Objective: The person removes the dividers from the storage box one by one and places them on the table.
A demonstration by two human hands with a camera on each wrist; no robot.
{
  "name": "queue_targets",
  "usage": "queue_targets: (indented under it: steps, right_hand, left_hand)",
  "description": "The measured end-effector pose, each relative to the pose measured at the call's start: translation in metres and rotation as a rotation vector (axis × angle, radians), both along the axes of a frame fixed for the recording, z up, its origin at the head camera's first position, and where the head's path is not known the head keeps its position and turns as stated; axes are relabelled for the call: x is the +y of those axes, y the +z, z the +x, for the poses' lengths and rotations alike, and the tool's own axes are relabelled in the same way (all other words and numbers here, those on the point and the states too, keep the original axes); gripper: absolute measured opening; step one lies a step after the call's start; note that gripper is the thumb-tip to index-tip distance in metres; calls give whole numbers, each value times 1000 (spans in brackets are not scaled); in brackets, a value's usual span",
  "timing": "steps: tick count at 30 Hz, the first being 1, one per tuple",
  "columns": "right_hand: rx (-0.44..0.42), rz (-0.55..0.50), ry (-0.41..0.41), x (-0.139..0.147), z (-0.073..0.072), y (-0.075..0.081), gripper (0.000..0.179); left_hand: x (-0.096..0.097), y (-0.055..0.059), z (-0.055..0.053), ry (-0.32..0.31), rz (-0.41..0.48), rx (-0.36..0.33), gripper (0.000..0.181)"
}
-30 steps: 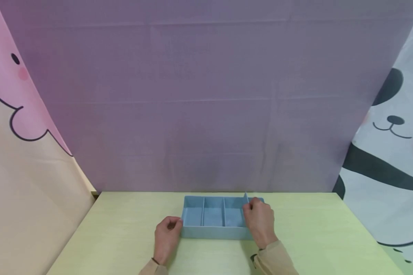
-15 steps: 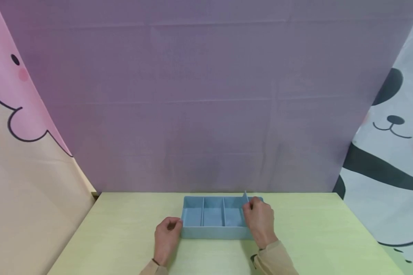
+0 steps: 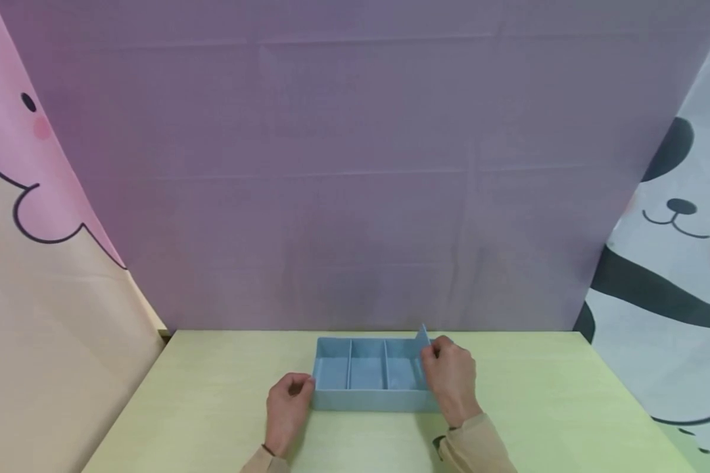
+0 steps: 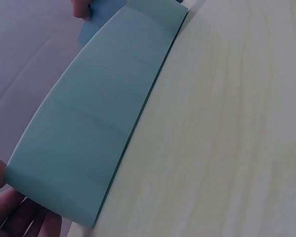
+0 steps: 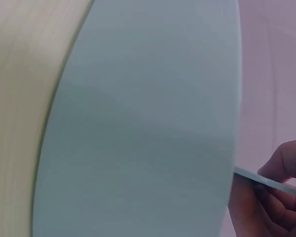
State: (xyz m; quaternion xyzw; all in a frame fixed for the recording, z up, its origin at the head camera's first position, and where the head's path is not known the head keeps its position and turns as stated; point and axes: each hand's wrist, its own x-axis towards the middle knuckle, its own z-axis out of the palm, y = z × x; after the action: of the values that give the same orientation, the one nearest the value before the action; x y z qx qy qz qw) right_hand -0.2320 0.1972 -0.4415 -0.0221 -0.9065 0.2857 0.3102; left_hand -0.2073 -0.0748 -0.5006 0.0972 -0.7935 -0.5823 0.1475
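Note:
A light blue divided box sits on the table, its long side toward me. Two upright dividers stand across it. At its right end my right hand pinches another thin blue divider, which leans and pokes above the back rim. The right wrist view shows this divider edge-on between thumb and fingers, beside the box's wall. My left hand holds the box's left end, with the thumb at the rim and the fingers against the end wall. My right hand hides the box's right end.
The table has a pale wood-grain top. A purple-grey cloth hangs behind its back edge. Printed cloths flank it, with a pink figure on the left and a panda on the right.
My right hand has shifted slightly to the right, and the divider it pinches stands a little higher above the rim. My left hand and the box have stayed nearly still.

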Motion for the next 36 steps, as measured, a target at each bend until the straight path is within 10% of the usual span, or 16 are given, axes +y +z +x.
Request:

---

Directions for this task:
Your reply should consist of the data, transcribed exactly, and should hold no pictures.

Solution:
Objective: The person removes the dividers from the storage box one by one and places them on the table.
A demonstration by two human hands with a camera on each wrist; no robot.
{
  "name": "queue_targets",
  "usage": "queue_targets: (indented under it: steps, right_hand, left_hand)",
  "description": "The measured end-effector pose, each relative to the pose measured at the call's start: translation in metres and rotation as a rotation vector (axis × angle, radians), both along the axes of a frame fixed for the recording, z up, its origin at the head camera's first position, and where the head's path is not known the head keeps its position and turns as stated; axes are relabelled for the call: x is the +y of those axes, y the +z, z the +x, for the poses' lengths and rotations alike, and the tool's own axes are relabelled in the same way (all other words and numbers here, those on the point and the states too, keep the original axes); gripper: absolute measured opening; step one lies a step after the call's start; note that gripper is the thumb-tip to index-tip distance in metres; calls give whole numbers, each value times 1000 (spans in brackets are not scaled); in brackets, a value's usual span",
  "timing": "steps: tick count at 30 Hz, the first being 1, one per tuple",
  "columns": "right_hand: rx (-0.44..0.42), rz (-0.55..0.50), ry (-0.41..0.41), x (-0.139..0.147), z (-0.073..0.072), y (-0.075..0.081), gripper (0.000..0.179); left_hand: x (-0.096..0.097), y (-0.055..0.059), z (-0.055..0.053), ry (-0.32..0.31), rz (-0.41..0.48), rx (-0.36..0.33), gripper (0.000..0.181)"
}
-30 steps: 
-15 steps: 
+0 steps: 
+0 steps: 
+0 steps: 
State: (xyz m; quaternion xyzw; all in a frame fixed for the recording, z up, its origin at the head camera's first position, and where the head's path is not known the head keeps its position and turns as stated; point and axes: each hand's wrist, its own x-axis towards the middle knuckle, its own z-axis out of the palm, y = z × x; after the action: of the values that give the same orientation, the one nearest the value before the action; x y z qx qy qz qw) right_hand -0.2320 0.1972 -0.4415 -0.0221 -0.9065 0.2857 0.3102; left_hand -0.2073 -0.0748 -0.5006 0.0972 -0.7935 -0.5823 0.1475
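Note:
A light blue divided box sits on the table, its long side toward me. Two upright dividers stand across it. At its right end my right hand pinches another thin blue divider, which leans and pokes above the back rim. The right wrist view shows this divider edge-on between thumb and fingers, beside the box's wall. My left hand holds the box's left end, with the thumb at the rim and the fingers against the end wall. My right hand hides the box's right end.
The table has a pale wood-grain top. A purple-grey cloth hangs behind its back edge. Printed cloths flank it, with a pink figure on the left and a panda on the right.
My right hand has shifted slightly to the right, and the divider it pinches stands a little higher above the rim. My left hand and the box have stayed nearly still.
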
Motion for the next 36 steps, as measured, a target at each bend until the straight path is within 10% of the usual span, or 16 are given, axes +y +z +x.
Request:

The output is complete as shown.